Zee Entertainment’s Q3FY09 advertising revenue increased 2% y-o-y partly on account of 21-day workers’ strike during the quarter, and pressure on rack rates due to a dip in Zee TV ratings (Zee TV accounts for 48% of ZEEL’s total advertisement revenues). We expect the next two quarters to be subdued on advertising front.
Zee Entertainment Studios (ZES), the film production and distribution arm of ZEEL, released five films during the quarter - one each in Hindi, Kannada and Marathi, and two in Bengali.
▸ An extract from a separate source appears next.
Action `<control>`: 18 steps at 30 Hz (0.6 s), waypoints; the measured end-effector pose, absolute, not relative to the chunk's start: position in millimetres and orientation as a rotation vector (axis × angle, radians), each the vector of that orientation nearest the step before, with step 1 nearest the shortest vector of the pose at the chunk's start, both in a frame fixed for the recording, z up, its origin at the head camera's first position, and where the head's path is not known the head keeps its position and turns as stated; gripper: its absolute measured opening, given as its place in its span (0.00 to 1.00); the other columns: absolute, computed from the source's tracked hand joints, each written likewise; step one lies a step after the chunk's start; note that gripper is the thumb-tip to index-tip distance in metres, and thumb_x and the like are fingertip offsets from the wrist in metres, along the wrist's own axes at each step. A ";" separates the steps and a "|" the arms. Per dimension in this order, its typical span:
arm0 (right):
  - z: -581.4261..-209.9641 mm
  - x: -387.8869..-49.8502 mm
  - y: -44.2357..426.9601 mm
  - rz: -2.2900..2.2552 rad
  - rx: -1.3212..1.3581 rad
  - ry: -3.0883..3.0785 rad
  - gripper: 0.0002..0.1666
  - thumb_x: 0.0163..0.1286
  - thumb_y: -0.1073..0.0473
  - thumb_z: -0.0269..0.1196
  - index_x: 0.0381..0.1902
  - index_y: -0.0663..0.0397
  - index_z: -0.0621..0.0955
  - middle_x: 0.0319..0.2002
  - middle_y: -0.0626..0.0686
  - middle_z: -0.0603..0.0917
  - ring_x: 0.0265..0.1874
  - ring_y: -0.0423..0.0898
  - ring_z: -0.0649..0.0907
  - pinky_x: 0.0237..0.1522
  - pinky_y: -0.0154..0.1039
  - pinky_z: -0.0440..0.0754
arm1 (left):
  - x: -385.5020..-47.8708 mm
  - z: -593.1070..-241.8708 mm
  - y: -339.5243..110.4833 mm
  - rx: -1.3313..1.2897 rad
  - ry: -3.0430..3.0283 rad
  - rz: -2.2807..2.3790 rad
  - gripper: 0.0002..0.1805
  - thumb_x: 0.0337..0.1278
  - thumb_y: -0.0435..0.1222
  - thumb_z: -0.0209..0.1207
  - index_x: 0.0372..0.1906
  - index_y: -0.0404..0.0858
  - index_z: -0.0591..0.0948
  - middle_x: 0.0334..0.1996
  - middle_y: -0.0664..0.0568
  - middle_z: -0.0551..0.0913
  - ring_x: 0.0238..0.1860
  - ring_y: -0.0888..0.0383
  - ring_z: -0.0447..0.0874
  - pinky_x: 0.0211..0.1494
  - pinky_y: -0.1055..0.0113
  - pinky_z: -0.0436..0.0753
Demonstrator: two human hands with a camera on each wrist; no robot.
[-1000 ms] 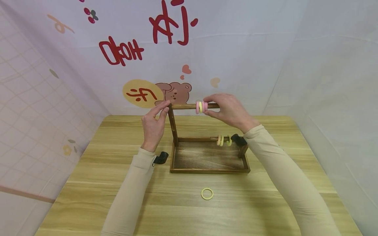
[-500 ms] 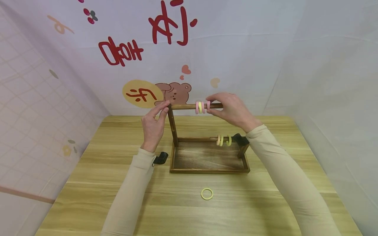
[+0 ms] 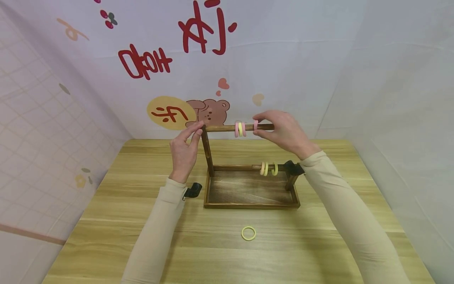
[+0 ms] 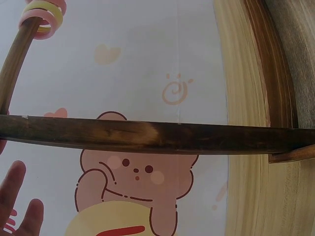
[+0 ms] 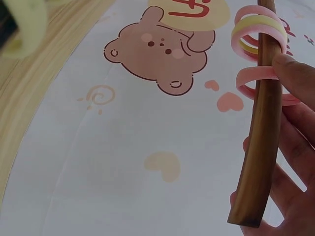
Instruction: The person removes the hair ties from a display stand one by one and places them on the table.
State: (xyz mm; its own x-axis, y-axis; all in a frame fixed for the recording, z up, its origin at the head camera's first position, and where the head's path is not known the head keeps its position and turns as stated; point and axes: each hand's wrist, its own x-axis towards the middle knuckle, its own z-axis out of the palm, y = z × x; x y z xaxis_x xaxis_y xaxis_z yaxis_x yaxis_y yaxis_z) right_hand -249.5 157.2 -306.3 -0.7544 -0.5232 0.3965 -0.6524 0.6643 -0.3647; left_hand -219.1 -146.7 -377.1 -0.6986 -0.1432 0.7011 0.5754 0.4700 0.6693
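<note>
A wooden stand has an upper rod [image 3: 223, 128] joined to a post at its left; in the right wrist view the rod's other end is free. The right hand [image 3: 283, 132] pinches a pink ring [image 3: 255, 125] that encircles the rod. Left of it, two pink rings and a yellow ring [image 5: 256, 20] hang close together on the same rod. The left hand [image 3: 183, 152] holds the rod's corner at the post [image 3: 208, 152] with its fingertips. On the lower rod hang several yellowish rings [image 3: 266, 169].
A loose yellow ring [image 3: 248, 233] lies flat on the wooden table [image 3: 159, 236] in front of the stand's tray [image 3: 248, 206]. A printed cloth [image 3: 283, 71] hangs behind the table. Black wrist cameras sit near both cuffs, the right one beside the lower rod.
The right hand has slid one pink ring rightward along the upper rod, parting it from the other three. The left hand has stayed in place.
</note>
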 end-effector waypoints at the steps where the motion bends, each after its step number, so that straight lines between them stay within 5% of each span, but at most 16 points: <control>1: -306.5 -249.2 157.8 0.722 0.943 -2.624 0.25 0.67 0.54 0.75 0.59 0.57 0.85 0.55 0.55 0.87 0.57 0.55 0.84 0.64 0.53 0.76 | -218.9 -377.0 -146.8 -0.358 -2.001 -1.277 0.15 0.72 0.38 0.64 0.56 0.37 0.88 0.53 0.47 0.89 0.60 0.53 0.85 0.67 0.58 0.78; 18: -306.0 -245.9 175.1 0.783 0.910 -2.609 0.23 0.67 0.56 0.74 0.58 0.57 0.85 0.57 0.56 0.86 0.61 0.55 0.82 0.65 0.54 0.75 | -218.4 -376.6 -145.7 -0.346 -1.998 -1.299 0.14 0.71 0.38 0.64 0.56 0.38 0.89 0.53 0.48 0.89 0.60 0.53 0.85 0.67 0.57 0.78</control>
ZES registered revenue of Rs36 million and incurred losses of Rs139 million during the quarter.
Competition has pushed up ZEEL’s cost structure, and despite its strong distribution network, ZEEL has been forced to pay carriage fees.
The operating cost has gone up 19% y-o-y as against meagre sales growth of 5% y-o-y, leading to EBITDA margin of 22% y-o-y (down 850 bps).
The full impact of advertising slowdown will be felt on ZEEL’s profitability in H1CY09, when the total impact of the slowdown unfurls on the real economy.
Also, the Hindi GEC landscape is changing with ’Colors’ replacing Zee TV as No.2 GEC. We expect that Zee TV’s effective advertising rates will fall by 10% in the coming two quarters on ratings slippage and economic slowdown.
We estimate advertising revenue to register flat growth of 1-2% in Q4FY09.
At the current price of Rs97, the stock trades at P/E of 10x FY10E EPS of Rs9.65. However, with the broadcasting industry working on high operating leverage, the risks to earnings are high, given the pressure on advertisement volumes and yields.
We expect the next two quarters will be tough on operational front, and any further slippage in ZEE TV’s ratings would be detrimental to ZEEL’s financial health.
One should enter the stock at around Rs85 and exit at around Rs110 under current market conditions. SELL.